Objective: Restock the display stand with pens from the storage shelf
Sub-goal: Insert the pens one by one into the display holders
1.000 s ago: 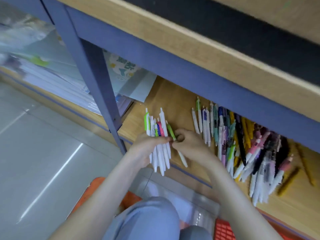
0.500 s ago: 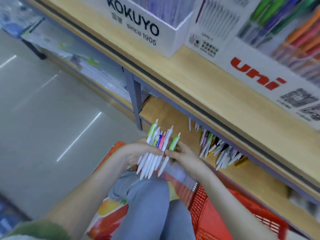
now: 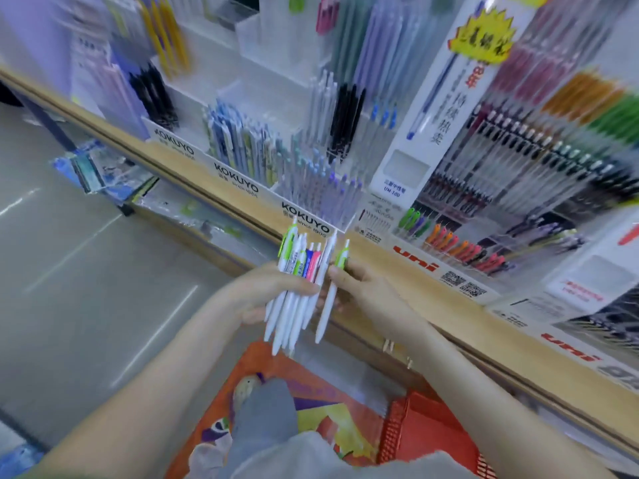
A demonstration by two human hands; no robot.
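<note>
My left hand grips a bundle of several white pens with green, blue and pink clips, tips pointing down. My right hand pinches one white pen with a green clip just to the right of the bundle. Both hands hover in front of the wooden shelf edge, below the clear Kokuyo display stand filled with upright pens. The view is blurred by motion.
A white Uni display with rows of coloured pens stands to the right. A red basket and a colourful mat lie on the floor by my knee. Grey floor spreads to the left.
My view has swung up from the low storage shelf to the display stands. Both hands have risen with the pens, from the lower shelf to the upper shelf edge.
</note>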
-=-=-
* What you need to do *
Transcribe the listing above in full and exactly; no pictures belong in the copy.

* Task result *
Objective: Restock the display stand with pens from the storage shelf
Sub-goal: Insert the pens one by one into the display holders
1.000 s ago: 
0.500 s ago: 
now: 
A demonstration by two human hands; no robot.
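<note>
My left hand grips a bundle of several white pens with green, blue and pink clips, tips pointing down. My right hand pinches one white pen with a green clip just to the right of the bundle. Both hands hover in front of the wooden shelf edge, below the clear Kokuyo display stand filled with upright pens. The view is blurred by motion.
A white Uni display with rows of coloured pens stands to the right. A red basket and a colourful mat lie on the floor by my knee. Grey floor spreads to the left.
My view has swung up from the low storage shelf to the display stands. Both hands have risen with the pens, from the lower shelf to the upper shelf edge.
</note>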

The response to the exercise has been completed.